— Task description —
Could you set down the listing below exactly, leaving out its pictures?

— Available data —
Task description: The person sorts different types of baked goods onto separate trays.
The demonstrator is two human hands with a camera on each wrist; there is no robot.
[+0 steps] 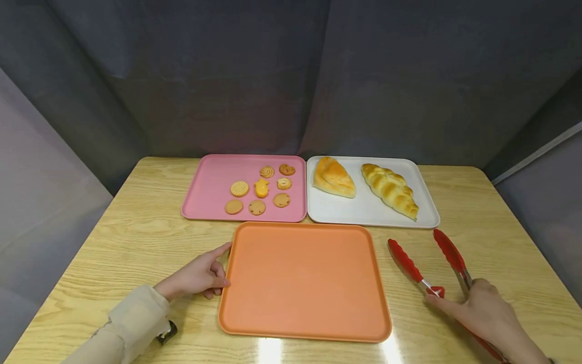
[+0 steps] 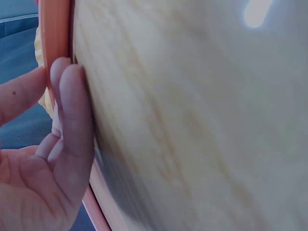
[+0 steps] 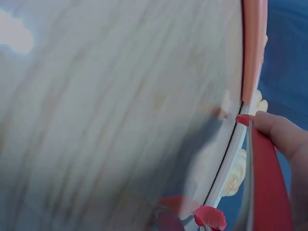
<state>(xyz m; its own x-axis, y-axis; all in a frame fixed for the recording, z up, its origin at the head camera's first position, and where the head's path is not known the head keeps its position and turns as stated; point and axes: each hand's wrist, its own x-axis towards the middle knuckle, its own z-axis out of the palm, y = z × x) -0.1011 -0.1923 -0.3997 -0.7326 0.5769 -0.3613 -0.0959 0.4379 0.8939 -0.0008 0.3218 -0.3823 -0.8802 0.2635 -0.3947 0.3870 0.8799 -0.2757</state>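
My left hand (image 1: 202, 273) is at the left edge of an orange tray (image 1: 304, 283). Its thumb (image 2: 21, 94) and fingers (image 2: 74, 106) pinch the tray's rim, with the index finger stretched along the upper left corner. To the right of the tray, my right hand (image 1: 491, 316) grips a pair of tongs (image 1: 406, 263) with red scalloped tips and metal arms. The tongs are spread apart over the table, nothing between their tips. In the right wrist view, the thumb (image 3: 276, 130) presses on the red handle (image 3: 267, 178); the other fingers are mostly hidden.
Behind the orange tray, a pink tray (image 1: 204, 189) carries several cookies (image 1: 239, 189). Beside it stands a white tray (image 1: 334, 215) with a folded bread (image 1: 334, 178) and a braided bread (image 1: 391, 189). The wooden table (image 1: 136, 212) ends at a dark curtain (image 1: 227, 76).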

— Response to the task —
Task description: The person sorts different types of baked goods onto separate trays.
The demonstrator is two human hands with a camera on each wrist; there is no robot.
[+0 steps] 
[+0 steps] 
[+0 steps] 
<state>(xyz m; its own x-axis, y-axis; all in a frame fixed for the recording, z up, its origin at the head camera's first position, and where the head's path is not known the head keeps its position and turns as stated; point and axes: each hand's wrist, its own x-axis towards the middle knuckle, its own z-axis out of the palm, y = z × x) -0.1011 -0.1923 -0.3997 -0.7326 0.5769 -0.3613 -0.0959 0.4379 0.8939 -0.0008 0.3218 -0.3823 -0.8802 0.2635 -0.3947 0.3870 0.8799 -0.2757</state>
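My left hand (image 1: 202, 273) is at the left edge of an orange tray (image 1: 304, 283). Its thumb (image 2: 21, 94) and fingers (image 2: 74, 106) pinch the tray's rim, with the index finger stretched along the upper left corner. To the right of the tray, my right hand (image 1: 491, 316) grips a pair of tongs (image 1: 406, 263) with red scalloped tips and metal arms. The tongs are spread apart over the table, nothing between their tips. In the right wrist view, the thumb (image 3: 276, 130) presses on the red handle (image 3: 267, 178); the other fingers are mostly hidden.
Behind the orange tray, a pink tray (image 1: 204, 189) carries several cookies (image 1: 239, 189). Beside it stands a white tray (image 1: 334, 215) with a folded bread (image 1: 334, 178) and a braided bread (image 1: 391, 189). The wooden table (image 1: 136, 212) ends at a dark curtain (image 1: 227, 76).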

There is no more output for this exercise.